Ведомственный конфликт имел продолжение и в лагерях для военнопленных, и по пути в Россию после окончания боевых действий. Зауряд-прапорщик Ф.И. Шикуц, находясь в японском плену в г. Фукуяме, где совместно содержались матросы и сухопутные нижние чины, описывал частые конфликтные ситуации. В качестве причины драк в дневнике Ф.И. Шикуца называлось нетерпимое отношение сухопутных нижних чинов, которые ставили в вину морякам то, что «флот чуть не без бою покорился японцам»{187}
. Благодаря необоснованно щедрому материальному обеспечению матросы обладали неплохими личными деньгами, это в свою очередь позволяло сухопутным предполагать, что моряки после затопления судов Порт-Артурской эскадры «набили карманы казенным добром»{188}. Зачастую по вине зачинщиков беспорядков из числа матросов 1-й Тихоокеанской эскадры русским военнопленным ужесточали условия содержания, что только прибавляло негативные краски к образу военного моряка{189}. При этом флотские офицеры упрекали сухопутных в том, что они не могли «драться на суше и отдавали позицию за позицией»{190}. Если верить дневниковым записям зауряд-прапорщика Ф.И. Шикуца, то «баталия с установлением фонарей под глазами и прочими атрибутами» случались раз в несколько суток{191}. И после двух месяцев плена «мы (сухопутные офицеры. — А. Г.) привыкли к подобным происшествиям»{192}. Совместное возвращение из плена не привело к улучшению взаимоотношений между двумя основными родами войск, а только способствовало укреплению в сознании сухопутных офицеров и нижних чинов негативного образа военного моряка. Поручик запаса князь В.В. Оболенский, не кадровый сухопутный офицер, имел возможность составить непосредственное представление о моряках, уже возвращаясь с войны.
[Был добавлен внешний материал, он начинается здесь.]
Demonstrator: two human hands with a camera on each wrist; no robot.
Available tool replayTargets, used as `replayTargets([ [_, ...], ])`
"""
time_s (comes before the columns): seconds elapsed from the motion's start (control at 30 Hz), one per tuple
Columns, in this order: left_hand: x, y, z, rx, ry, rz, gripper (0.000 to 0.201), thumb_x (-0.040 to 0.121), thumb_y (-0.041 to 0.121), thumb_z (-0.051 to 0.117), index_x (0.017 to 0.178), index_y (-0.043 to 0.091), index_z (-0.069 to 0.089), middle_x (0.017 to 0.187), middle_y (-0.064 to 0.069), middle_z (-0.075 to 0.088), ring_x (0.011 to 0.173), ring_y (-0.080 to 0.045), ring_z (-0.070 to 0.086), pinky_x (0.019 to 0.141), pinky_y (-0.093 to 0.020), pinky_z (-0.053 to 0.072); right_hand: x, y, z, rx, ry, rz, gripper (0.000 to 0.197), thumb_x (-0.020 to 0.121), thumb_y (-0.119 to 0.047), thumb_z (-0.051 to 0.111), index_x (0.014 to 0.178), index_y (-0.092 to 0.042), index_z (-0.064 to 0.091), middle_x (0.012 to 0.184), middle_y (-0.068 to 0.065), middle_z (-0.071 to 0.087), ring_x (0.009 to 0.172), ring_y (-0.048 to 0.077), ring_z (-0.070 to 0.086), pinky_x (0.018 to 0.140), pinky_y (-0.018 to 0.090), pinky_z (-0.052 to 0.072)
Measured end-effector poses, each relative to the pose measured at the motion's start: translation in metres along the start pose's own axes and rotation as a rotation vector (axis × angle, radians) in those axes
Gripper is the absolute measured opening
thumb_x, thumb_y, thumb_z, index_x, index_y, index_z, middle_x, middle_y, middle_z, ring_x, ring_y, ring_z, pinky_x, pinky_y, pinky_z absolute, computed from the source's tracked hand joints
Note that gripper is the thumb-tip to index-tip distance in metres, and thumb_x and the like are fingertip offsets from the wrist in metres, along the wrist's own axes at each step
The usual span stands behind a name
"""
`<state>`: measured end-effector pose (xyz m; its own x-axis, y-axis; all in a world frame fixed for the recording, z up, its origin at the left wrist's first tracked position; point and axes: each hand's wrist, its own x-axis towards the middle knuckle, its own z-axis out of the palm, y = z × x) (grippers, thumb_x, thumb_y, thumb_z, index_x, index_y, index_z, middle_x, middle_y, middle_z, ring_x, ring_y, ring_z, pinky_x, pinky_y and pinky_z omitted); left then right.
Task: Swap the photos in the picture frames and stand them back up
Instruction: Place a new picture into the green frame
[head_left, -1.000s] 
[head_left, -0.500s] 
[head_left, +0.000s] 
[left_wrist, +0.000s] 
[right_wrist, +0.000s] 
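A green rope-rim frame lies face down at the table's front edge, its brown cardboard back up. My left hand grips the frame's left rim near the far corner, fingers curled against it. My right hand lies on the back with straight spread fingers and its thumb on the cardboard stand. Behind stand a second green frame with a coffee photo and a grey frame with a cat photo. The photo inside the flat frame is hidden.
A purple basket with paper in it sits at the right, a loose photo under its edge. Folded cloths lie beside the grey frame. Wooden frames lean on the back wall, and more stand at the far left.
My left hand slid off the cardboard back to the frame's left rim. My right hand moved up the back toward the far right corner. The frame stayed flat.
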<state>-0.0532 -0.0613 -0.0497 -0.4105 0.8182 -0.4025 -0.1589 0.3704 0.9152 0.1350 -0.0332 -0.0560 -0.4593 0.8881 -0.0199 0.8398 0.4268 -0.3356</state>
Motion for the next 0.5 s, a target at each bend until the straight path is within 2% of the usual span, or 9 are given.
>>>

Вопреки графику движения матросы требовали пропустить их эшелон вне очереди{193}. Начальник сухопутного эшелона посчитал справедливым строго придерживаться графика движения{194}. Матросы попытались убить офицера, за которого заступились солдаты его роты{195}. Так как морские офицеры, «ни разу не выглянувшие на творившиеся безобразия», самоустранились и не предприняли мер по удержанию матросов, дело обернулось побоищем{196}. Матросы «взломали контрольный аппарат и, имея на паровозе собственных механиков, укатили дальше»{197}. Записки поручика В.В. Оболенского заканчивались описанием пути следования эшелонов по Сибири, где на каждой крупной станции походный дневник поручика пополнялся сведениями о бесчинствах возвращавшихся матросов.Участник Русско-японской войны капитан 2 ранга В. Семенов считал, что в формировании негативного образа военного моряка и даже откровенно враждебных настроений были виноваты высшие начальники, так как «упорно внушали сухопутным мысль, что в промахах флота виноваты не высшие начальники, а негодный материал (команда и офицеры), бывший в их распоряжении!»{198}
Генерал-майор М.И. Костенко также указывал на высшее начальство, но в ином ракурсе: «моряков он (наместник Е.И. Алексеев. — А. Г.) стремился поставить на первом плане и дать им преимущественное положение перед армией…»{199} В письме жене от 14 декабря из осажденного Порт-Артура капитан 2 ранга Н.О. Эссен писал, предвидя дальнейшую реакцию сухопутных участников событий Русско-японской войны: «К тому же нас всех, моряков, вероятно, будут все бранить, не разбирая, что каждому из нас пришлось вынести за эту войну, в которой мы, благодаря высшим начальникам, были поставлены в самое неблагоприятное и даже безвыходное положение»{200}. Офицеры флота, такие как А.П. Штер и Н. Максимов, перекладывали ответственность на командиров 1-й Тихоокеанской эскадры, чьи более чем осторожные действия подавали повод к обвинениям моряков в бездействии{201}. Лейтенант А.П. Штер, вахтенный начальник крейсера 2-го ранга «Новик», был, на наш взгляд, достаточно объективен в оценках своих действий и вклада коллег в обороноспособность крепости. Он указывал в своих воспоминаниях на то, что деятельность флота сводилась к сторожевой службе миноносцев да отражению атак японских брандеров{202}. Лейтенант А.П. Штер считал, что виноваты в пассивном характере действий 1-й Тихоокеанской эскадры были не офицеры и нижние чины флота, а командование эскадры. По его мнению, начальство ни разу не решилось на серьезное дело. Согласно воспоминаниям А.П. Штер, выступало «желание сохранить как можно больше кораблей и людей и свою собственную жизнь в придачу»{203}.